Very affable and humourous in the warm-up, and about a stone lighter than he looks on the telly.
I spent the first 10 minutes of last night’s Question Time Special believing I had been transported back to the post-9/11 edition of the same program, a program so utterly beyond the pale that it made me feel ashamed to be British.
The way we started, one could have been forgiven for thinking that everybody, but everybody was responsible for the 7/7 atrocity, apart from the fanatics who actually carried bombs onto trains. “We need to understand why these young men felt so detached, blah, blah…” Self-hating Brits, I’d call them. Well, I’m sorry, but I’m just your ordinary Joe: wife and kids, mortgaged up to the hilt, unfulfilling job, not enough money, etc., etc.. It’s a hard enough slog as it is without some one-step-removed apologist insisting that I take partial responsibility for the irrational actions of people I’ve never met, never hurt, but who would, given half the chance, slaughter me and everyone else I love. Its not my fault, see, and I resent being asked to contemplate the possibility it might be. In fact, it makes me quite angry.
Which is my problem in these sorts of public meetings. I tend to spend more time with my head in my hands than I do with my hand in the air. So when I hear people whose most important decisions each day are what to play on the iPod lecturing the country’s most senior policeman about the rules of engagement for suicide bombers, telling him how his men are “executioners” (these being the officers who ran towards, not away from, a man they suspected of being half a second from committing mass-murder), I want to be sick, have a shower, scream……do anything in fact, but speak.
Before the show, the director, David Coleman, talked a little about the selection process for the audience. He seemed a genuine enough guy, so I’m inclined to believe he’s being sincere about the efforts they go to in order to get a balance of opinion on the major issues of the day; although, you wouldn’t know it from the anti-war narrative that characterized this and most editions of the show since 9/11. That said, I think there is another reason for the real, not perceived, one-sidedness we witness most weeks, that has really nothing to do with all QT researchers being members of the Guardianista tendency.
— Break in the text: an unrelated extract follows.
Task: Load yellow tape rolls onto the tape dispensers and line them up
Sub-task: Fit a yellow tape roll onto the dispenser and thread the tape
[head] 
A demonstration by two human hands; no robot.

Forget Shy Tory Syndrome, what we’ve got here is Reticent Pro-War Disorder. Voicing unqualified support for a course of action that will, inevitably, result in the deaths of many innocents, as well as the guilty, can be difficult for some. Certainly, it’s a damn-site more difficult than uttering mealy-mouthed platitudes in support of a policy of inaction which has theoretical consequences only: on the one hand, there’s a pile of bodies; on the other, a gaping space where the bodies would be. All things being equal, who will choose to pontificate atop a mound of corpses?
And it’s no surprise that it’s the activist student and early-20-something demographic that gets disproportionate airtime. They are the ones with arms arrow-straight in the air for the full 60 minutes, desperately seeking an outlet for the moral certitude that will otherwise consume them. A rectitude inversely proportional to their knowledge. You know, it’s nothing to be remotely proud of, but I’ve yet to hear an argument from this clique that I couldn’t destroy in a thrice in a forum that allowed for cross-examination of their unintelligent and unintelligible positions. I’ve spent the last couple of years confronting our future leaders of industry and tomorrow’s political elite as they parade through Cambridge market square in orange boiler suits, whilst fellow-students Cassandra and Abigail blow whistles and the token ethnic hands out leaflets so banal, so lame and just so utterly, utterly wrong, that the world famous alumni, with more Nobel Prizes between them than any other institution, are likely so embarrassed by the association that they must wish they’d gone to Trent Polytechnic.
But Question Time is about banging your drum the loudest, nothing more, and quite clearly, it’s something the antis are much better at than we are. Having superior arguments counts for nothing. And even when those arguments get an airing, when was the last time you saw a supporter of the war on QT matching the passion of the righteous stopper, or implacable zealot?
Which is why Blair’s performance at his monthly news conference was extremely heartening and why I hope it’s a sign of things to come. I’ve had my fill of the semi-apologetic defence of the most progressive foreign policy decision in a generation. It’s about time we started thumping a few tables ourselves, from Blair down to the humble blogger.
So apply for tickets and if you manage to make it along to future editions of Question Time, don’t be cowed by the loud-mouthed membership of the UK branch of Baathists Abroad. Give them both barrels, deride their isolationism, be appalled at the apologia, heap scorn on their childish anti-Americanism, and be proud of the fact that you believe people you will never meet, living in a country you will never visit, deserve a chance to experience the democratic and free existence that is the birthright of every last one us.
As I clambered aboard the tube at White City, I spied a young man across the carriage and, recognizing him as someone who had voiced opposition to a war he felt had created mass-murdering, fanatical zealots out of thin air, set about putting him straight on one or two things. Talk about catharsis!
Even better, he got off at Marble Arch having already informed me he was going to Croydon and therefore needed to stay on until Oxford Circus. I hope the objectively pro-Saddam bastard missed his train.